Retype the whole listing verbatim and keep the pictures out of it.

:: Given information

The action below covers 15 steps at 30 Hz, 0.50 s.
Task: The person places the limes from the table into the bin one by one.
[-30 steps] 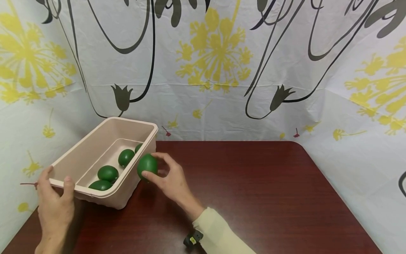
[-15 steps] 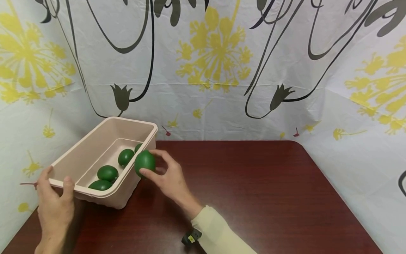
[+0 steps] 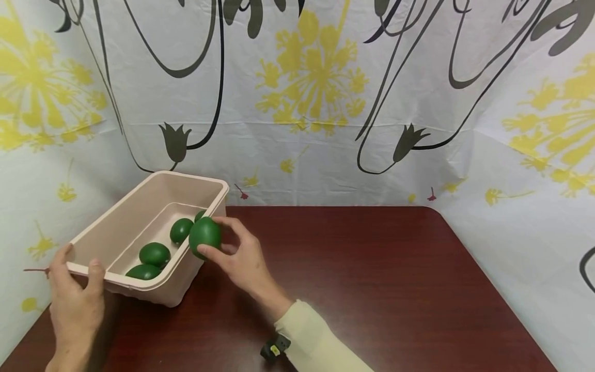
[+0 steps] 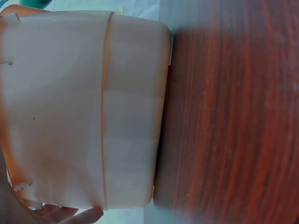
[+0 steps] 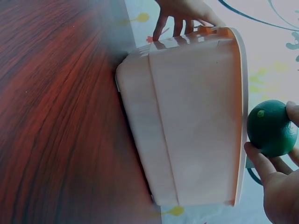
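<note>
A beige plastic bin (image 3: 139,196) stands on the left of the table, with several dark green limes (image 3: 155,254) lying along its right side inside. My left hand (image 3: 76,305) holds the bin's near left corner, thumb at the front rim; fingers (image 5: 179,25) lie along its outer wall in the right wrist view. Between thumb and fingers, my right hand (image 3: 246,261) pinches another lime (image 3: 205,236) at the bin's right rim. Seen from the right wrist, this lime (image 5: 271,128) shows a pale stem scar and sits just outside the rim.
The dark red-brown table (image 3: 362,284) stretches to the right of the bin. Behind it and at both sides hangs a white cloth (image 3: 297,170) with yellow and grey plant prints. A small black device (image 3: 275,349) sits at my right wrist.
My right hand has moved a little left and up with the lime, from beside the bin's right wall to its rim. The left hand keeps its hold on the corner.
</note>
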Each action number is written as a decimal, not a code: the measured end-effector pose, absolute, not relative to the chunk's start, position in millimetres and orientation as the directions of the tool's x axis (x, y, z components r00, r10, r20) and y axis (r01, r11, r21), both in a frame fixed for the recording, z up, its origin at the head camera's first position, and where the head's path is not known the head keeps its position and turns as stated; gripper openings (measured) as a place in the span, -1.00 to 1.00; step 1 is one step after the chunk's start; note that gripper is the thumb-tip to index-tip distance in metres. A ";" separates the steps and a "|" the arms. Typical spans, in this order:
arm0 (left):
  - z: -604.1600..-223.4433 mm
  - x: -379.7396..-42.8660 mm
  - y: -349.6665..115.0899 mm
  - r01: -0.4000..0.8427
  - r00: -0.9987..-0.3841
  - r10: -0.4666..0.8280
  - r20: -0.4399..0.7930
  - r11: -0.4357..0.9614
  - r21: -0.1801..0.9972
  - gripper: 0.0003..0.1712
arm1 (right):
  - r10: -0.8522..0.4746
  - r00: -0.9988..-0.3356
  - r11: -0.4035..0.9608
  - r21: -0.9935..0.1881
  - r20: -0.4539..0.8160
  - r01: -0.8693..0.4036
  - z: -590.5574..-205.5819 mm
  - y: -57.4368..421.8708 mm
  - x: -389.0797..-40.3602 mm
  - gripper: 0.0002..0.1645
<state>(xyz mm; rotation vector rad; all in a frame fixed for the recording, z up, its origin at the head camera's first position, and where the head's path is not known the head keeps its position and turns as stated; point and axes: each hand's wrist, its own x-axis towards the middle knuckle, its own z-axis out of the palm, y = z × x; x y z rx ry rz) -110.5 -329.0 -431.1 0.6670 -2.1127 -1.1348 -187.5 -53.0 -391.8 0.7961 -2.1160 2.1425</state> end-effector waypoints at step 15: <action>-431.1 -110.2 -329.0 -0.134 -0.672 -0.681 0.290 0.497 0.857 -0.20 | -0.340 -0.870 -0.134 -0.934 0.358 -0.332 -387.8 -57.8 -185.6 -0.34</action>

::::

» **Response to this task**
The action below covers 15 steps at 30 Hz, 0.50 s.
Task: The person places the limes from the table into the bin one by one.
[-30 steps] 
[-15 steps] 
[+0 steps] 
[+0 steps] 
[+0 steps] 
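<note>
A beige plastic bin (image 3: 139,196) stands on the left of the table, with several dark green limes (image 3: 155,254) lying along its right side inside. My left hand (image 3: 76,305) holds the bin's near left corner, thumb at the front rim; fingers (image 5: 179,25) lie along its outer wall in the right wrist view. Between thumb and fingers, my right hand (image 3: 246,261) pinches another lime (image 3: 205,236) at the bin's right rim. Seen from the right wrist, this lime (image 5: 271,128) shows a pale stem scar and sits just outside the rim.
The dark red-brown table (image 3: 362,284) stretches to the right of the bin. Behind it and at both sides hangs a white cloth (image 3: 297,170) with yellow and grey plant prints. A small black device (image 3: 275,349) sits at my right wrist.
My right hand has moved a little left and up with the lime, from beside the bin's right wall to its rim. The left hand keeps its hold on the corner.
</note>
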Each action number is written as a decimal, not a code: the measured end-effector pose, absolute, not relative to the chunk's start, position in millimetres and orientation as the directions of the tool's x axis (x, y, z components r00, r10, r20) and y axis (r01, r11, r21), both in a frame fixed for the recording, z up, its origin at the head camera's first position, and where the head's path is not known the head keeps its position and turns as stated; gripper openings (measured) as a place in the span, -1.00 to 1.00; step 1 is one step after the chunk's start; note that gripper is the thumb-tip to index-tip distance in metres. A ";" separates the steps and a "|" the arms. Typical spans, in this order:
arm0 (left):
  - z: -604.1600..-223.4433 mm
  - x: -379.7396..-42.8660 mm
  - y: -349.6665..115.0899 mm
  - r01: -0.4000..0.8427
  - r00: -0.9987..-0.3841
  - r10: -0.4666..0.8280
  - r20: -0.4399..0.7930
  - r11: -0.4357..0.9614
  - r21: -0.1801..0.9972
  - gripper: 0.0003..0.1712
arm1 (right):
  - r10: -0.8522..0.4746
  - r00: -0.9988..-0.3356
  - r11: -0.4035..0.9608
  - r21: -0.9935..0.1881
  - r20: -0.4539..0.8160
  - r01: -0.8693..0.4036
  - z: -590.5574..-205.5819 mm
  - y: -57.4368..421.8708 mm
  - x: -389.0797..-40.3602 mm
  - gripper: 0.0002..0.1645
<state>(xyz mm; rotation vector rad; all in a frame fixed for the recording, z up, its origin at the head camera's first position, and where the head's path is not known the head keeps its position and turns as stated; point and axes: each hand's wrist, its own x-axis towards the middle knuckle, its own z-axis out of the palm, y = z × x; x y z rx ry rz) -110.5 -329.0 -431.1 0.6670 -2.1127 -1.1348 -187.5 -53.0 -391.8 0.7961 -2.1160 2.1425</state> end-effector waypoints at step 15: <action>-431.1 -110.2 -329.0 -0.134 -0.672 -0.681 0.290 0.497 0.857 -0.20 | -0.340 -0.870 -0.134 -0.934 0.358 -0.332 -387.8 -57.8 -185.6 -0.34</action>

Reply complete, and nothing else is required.